What is the classification of leprosy?

What is the classification of leprosy?

Hear this out loudPauseLeprosy has traditionally been classified into two major types, tuberculoid and lepromatous. Patients with tuberculoid leprosy have limited disease and relatively few bacteria in the skin and nerves, while lepromatous patients have widespread disease and large numbers of bacteria.

What are the two classification of leprosy?

Hear this out loudPauseAccording to this system, based on immunological, histopathological and microbiological parameters, leprosy patients have been grouped as lepromatous leprosy (LL), borderline lepromatous leprosy (BL), midborderline (BB), borderline tuberculoid (BT) and tuberculoid leprosy (TT).

WHO recommended treatment for leprosy?

What is the WHO recommended multidrug regimen for treatment of leprosy?

Age Group Drug Dosage and Frequency
Adult Clofazimine 300 mg once a month and 50 mg daily
Dapsone 100 mg daily
Children (10-14 years) Rifampicin 450 mg once a month
Clofazimine 150 mg once a month, 50 mg on alternate days

Who Paucibacillary leprosy classification?

Hear this out loudPauseClassification (clinical): Paucibacillary single lesion leprosy: 1 skin lesion. Paucibacillary leprosy: 2 to 5 patches or lesions on the skin. Multibacillary leprosy: >5 patches or lesions on the skin.

What is TT leprosy?

Hear this out loudPausePatients with tuberculoid leprosy (TT) are resistant to the bacillus and infection is localised. Patients with lepromatous leprosy (LL) are extremely sensitive to the bacillus and the infection is disseminated. Borderline forms (BT, BB, BL) are between the two ends of the spectrum (TT and LL).

What is BT in leprosy?

Hear this out loudPauseBorderline-tuberculoid leprosy (BT) is usually associated with more numerous lesions than tuberculoid leprosy, and these are usually smaller. Daughter (satellite) patches may develop. Hypoesthesia and impairment of hair growth within the lesions are often present.

How are the different types of leprosy classified?

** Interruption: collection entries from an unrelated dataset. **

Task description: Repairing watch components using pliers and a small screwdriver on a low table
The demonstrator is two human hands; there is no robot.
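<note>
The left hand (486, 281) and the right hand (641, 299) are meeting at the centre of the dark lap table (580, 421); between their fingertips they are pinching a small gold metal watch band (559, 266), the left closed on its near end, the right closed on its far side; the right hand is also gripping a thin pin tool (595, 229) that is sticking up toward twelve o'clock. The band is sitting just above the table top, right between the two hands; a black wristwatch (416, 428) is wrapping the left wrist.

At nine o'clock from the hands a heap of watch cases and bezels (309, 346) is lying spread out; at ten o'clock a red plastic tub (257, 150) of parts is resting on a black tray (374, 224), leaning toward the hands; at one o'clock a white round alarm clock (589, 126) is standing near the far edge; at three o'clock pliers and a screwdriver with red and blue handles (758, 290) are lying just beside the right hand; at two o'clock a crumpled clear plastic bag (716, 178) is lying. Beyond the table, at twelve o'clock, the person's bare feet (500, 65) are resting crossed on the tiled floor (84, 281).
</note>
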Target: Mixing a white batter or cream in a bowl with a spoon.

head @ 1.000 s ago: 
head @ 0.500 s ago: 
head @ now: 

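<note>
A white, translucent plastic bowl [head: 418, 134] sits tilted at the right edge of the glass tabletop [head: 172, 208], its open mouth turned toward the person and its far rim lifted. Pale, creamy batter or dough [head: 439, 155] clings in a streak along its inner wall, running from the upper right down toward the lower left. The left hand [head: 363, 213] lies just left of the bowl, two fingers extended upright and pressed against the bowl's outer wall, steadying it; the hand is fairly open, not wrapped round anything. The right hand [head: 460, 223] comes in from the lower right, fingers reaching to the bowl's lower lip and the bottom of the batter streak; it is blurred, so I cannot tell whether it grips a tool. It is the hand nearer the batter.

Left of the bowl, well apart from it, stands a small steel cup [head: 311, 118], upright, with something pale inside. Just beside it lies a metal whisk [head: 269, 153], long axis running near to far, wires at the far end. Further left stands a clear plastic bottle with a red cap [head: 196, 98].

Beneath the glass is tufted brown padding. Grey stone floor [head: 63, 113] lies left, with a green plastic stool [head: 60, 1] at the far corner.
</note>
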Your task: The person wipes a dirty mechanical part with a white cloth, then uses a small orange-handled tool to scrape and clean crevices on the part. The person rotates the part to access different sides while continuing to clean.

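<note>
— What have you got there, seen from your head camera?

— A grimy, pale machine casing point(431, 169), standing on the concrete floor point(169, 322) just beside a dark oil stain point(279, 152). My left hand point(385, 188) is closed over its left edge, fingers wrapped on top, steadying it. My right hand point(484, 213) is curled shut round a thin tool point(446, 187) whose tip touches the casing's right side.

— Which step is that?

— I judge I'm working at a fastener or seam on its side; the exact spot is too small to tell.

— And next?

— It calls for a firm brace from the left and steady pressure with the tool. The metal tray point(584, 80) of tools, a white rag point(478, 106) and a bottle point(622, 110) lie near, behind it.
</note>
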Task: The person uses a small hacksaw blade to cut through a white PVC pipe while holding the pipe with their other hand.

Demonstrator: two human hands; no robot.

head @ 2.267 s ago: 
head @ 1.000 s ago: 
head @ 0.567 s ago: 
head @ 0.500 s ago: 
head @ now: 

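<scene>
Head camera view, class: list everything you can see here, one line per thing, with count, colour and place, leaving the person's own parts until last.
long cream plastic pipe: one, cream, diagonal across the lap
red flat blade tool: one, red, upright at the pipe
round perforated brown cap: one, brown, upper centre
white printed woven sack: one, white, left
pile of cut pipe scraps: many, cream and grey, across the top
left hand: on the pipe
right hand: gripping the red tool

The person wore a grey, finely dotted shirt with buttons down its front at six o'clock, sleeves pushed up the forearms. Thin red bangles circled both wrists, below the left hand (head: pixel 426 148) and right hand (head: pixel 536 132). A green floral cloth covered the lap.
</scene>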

Thus, the classification in leprosy has faced marked difficulties in evolving a satisfactory universally acceptable clinical system of classification. In the literature, different classification systems are available based on clinical, bacteriological, pathological, immunological and therapeutic purposes

How is the diagnosis of multibacillary leprosy made?

Multibacillary leprosy includes LL, BL and BB forms and paucibacillary leprosy includes the TT and BT forms of the Ridley-Jopling classification system. – Laboratory diagnosis is based on the detection of acid-fast bacilli in a Ziehl-Neelsen stained nasal smear and skin-split smear taken from the ear lobe or from a skin lesion.

How is leprosy classified by Ridley-Jopling classification?

The criteria of skin-smear positivity at any site resulted in a significantly greater frequency (57%) of patients whose leprosy was classified as PB by lesion counting who were considered to have MB leprosy by Ridley-Jopling classification (38%; P = .04) or by a BI value ≥2 (31%; P = .005).

What is the best way to treat leprosy?

Countries where leprosy is endemic have a control programme. Check national recommendations. Note: the monthly doses of rifampicin and clofazimine are administered under direct observation by medical staff whereas the daily doses of clofazimine and dapsone are taken by the patient at home.

What kind of classification is used for leprosy?

The clinical system of classification for the purpose of treatment includes the use of number of skin lesions and nerves involved as the basis for grouping leprosy patients into multibacillary (MB) and paucibacillary (PB) leprosy.

The criteria of skin-smear positivity at any site resulted in a significantly greater frequency (57%) of patients whose leprosy was classified as PB by lesion counting who were considered to have MB leprosy by Ridley-Jopling classification (38%; P = .04) or by a BI value ≥2 (31%; P = .005).

Can a leprosy patient be treated with multibacillary disease?

While classifying leprosy, it is particularly important to ensure that patients with multibacillary disease are not treated with the regimen for the paucibacillary form of the disease.

How many leprosy patients are at risk of undertreatment?

Of those whose leprosy was classified as paucibacillary, 38%–51% of patients had multibacillary leprosy according to classic criteria and were thus at risk of undertreatment according to World Health Organization recommendations.